All that high end coffee equipment in above video plus, did you notice the...Nespresso machine (to the right of the huge machine to the left of him)?


----------



## 7493 (May 29, 2014)

That is pretty amazing and he is annoyingly good.


----------



## hotmetal (Oct 31, 2013)

Love the milk foaming with a cafetiere! It's basically the same as these aerolatte/aeroccino devices. Amazing how he works with the results of it though, it looks a bit stiff/dry to me. I've seen his other videos too and he does boss it.


----------



## DoubleShot (Apr 23, 2014)

For those that haven't seen the master at work:

http://www.youtube.com/results?q=dritan%20alsela%20barista&sm=1


----------



## tambu (Sep 7, 2015)

There seem to be two threads on this, but the title for this one seems more relevant to the Agnieszka Rojewska's WBC performance, where she uses a french press for her "no steam capps". It's about 08:30 in if you want to skip, with an interview with HasBean's Steve at the end, bizarrely.

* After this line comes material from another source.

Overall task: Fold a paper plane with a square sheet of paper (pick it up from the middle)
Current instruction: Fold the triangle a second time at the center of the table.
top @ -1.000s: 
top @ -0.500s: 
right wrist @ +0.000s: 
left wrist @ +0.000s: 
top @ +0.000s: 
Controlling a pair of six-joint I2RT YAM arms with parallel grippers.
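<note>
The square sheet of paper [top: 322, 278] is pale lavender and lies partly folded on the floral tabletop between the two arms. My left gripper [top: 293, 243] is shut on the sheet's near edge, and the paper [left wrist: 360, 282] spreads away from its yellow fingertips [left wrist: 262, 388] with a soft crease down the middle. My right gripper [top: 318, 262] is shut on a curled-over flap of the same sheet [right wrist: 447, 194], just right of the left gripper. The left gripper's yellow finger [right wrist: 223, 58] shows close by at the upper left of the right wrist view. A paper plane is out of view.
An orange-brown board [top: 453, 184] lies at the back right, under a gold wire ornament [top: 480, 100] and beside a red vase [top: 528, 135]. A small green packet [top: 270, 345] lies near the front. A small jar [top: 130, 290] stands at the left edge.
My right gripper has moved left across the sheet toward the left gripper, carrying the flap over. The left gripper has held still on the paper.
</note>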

http://livestream.com/worldcoffee/events/3952840

I tried it and it works surprisingly well. I'm not much of a milk drink fan, but the milk seemed softer for not having been heated with steam. If you can't be bothered to watch the video, it's basically milk in a cafetiere brought to 68 degrees in a water bath, then use the press to generate the foam - first time I tried I overdid it a bit and it became a bit stiff, but second time worked fine. An improvised home water bath worked for me, but you could always shove it in the microwave. The water bath thing means you could use lots of different temps too. And then with different milks as well, there's probably a book in all this for somebody&#8230; "Milk for Coffee" anyone?


----------